K2: Wenn ich “Paule Hammer” und Paule Hammer dieselbe Frage stelle, bekomme ich dieselbe Antwort? Z.Bsp.: Was bedeutet Farbe für dich?
PH: Die erste Frage kann ich dir nicht beantworten. Ich vermute aber, das “Paule Hammer” am Anfang des Gespräches Wortfindungsschwierigkeiten hat, dann immer temperamentvoller wird um am dann schlagartig zu ermüden. Das zeigt zumindest die Erfahrung.
Mit Farbe bekommt man es zu tun, wenn man visuell arbeitet. Sie kann jedes Mal etwas anderes bedeuten. Ein Farbverlauf von Gelb über Zyan und Magnet zurück zu Gelb etwa enthält (theoretisch) alle farblichen Möglichkeiten, könnte aber auch für alle zyklischen Wiederholungen im Lebenslauf stehen.
K2: Eine dieser zyklischen Reiterationen findet sich auch in deiner konstanten Fortführung der Serie “Welt-Enzyklopädie”, in der du die Welt (oder mehrere Welten) aus der Ich-Perspektive beschreibst.

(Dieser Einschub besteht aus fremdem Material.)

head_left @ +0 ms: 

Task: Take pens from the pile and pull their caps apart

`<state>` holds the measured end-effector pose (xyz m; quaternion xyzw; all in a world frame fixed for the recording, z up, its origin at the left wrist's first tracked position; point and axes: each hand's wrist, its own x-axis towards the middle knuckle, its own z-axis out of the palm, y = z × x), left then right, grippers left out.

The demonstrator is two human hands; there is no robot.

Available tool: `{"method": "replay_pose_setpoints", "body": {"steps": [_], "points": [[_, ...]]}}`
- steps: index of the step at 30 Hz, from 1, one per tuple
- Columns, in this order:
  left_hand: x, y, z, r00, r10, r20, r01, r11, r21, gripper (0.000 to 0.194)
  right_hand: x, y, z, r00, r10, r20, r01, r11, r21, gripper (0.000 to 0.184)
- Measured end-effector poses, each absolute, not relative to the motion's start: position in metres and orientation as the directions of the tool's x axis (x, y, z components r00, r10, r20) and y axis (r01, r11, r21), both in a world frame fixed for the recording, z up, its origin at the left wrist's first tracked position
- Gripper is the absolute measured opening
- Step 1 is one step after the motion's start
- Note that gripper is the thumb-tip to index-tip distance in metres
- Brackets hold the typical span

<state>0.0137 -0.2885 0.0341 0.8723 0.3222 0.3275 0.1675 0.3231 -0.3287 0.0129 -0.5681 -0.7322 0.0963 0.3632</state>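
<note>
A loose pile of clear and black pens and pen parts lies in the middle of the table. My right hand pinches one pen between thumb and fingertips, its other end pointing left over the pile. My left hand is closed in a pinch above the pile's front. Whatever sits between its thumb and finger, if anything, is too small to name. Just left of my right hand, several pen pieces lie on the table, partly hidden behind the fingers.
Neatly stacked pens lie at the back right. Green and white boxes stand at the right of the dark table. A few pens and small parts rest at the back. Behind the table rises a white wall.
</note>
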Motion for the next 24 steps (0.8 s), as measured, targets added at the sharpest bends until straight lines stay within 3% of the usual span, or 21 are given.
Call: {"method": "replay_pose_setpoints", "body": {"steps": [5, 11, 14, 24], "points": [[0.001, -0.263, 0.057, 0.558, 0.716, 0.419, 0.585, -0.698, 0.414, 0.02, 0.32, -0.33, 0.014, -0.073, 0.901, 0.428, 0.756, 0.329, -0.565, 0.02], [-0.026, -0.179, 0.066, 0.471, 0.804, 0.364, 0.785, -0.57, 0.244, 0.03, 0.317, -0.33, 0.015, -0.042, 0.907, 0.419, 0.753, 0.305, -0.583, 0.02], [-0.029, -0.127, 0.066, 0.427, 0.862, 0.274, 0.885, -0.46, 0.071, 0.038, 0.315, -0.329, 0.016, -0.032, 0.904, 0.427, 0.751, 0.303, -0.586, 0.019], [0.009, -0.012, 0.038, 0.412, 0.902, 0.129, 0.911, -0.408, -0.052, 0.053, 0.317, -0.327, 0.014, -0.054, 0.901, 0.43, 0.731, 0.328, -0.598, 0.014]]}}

Diese war ja in einer Art der Vorgänger deines “Interview-Magazins”, eine Verarbeitung von Gesprächen und Begegnungen. Wie verhandelst du diesen Corpus in deinen neuen Arbeiten?
PH: Die Welt- Enzyklopädie enthält tagebuchartige Aufzeichnungen, Überlegungen, Recherchen, Gespräche und Erfindungen. Diese Vielfalt und Disparität der Bereiche findet sich auch in den Aufgaben wieder, nur in wesentlich knapperer Form. Sie stehen zur Welt- Enzyklopädie etwa in einem Verhältnis wie Gedichte zu einem Roman.
K2: Ein poetisches Schlusswort. Ist dem noch etwas hinzuzufügen?
PH: Höchstens noch die Betreffzeile dieser Mail, die mir gut gefällt: “Re: Re: Re: Re: Re: Re: Re: texte für wien”.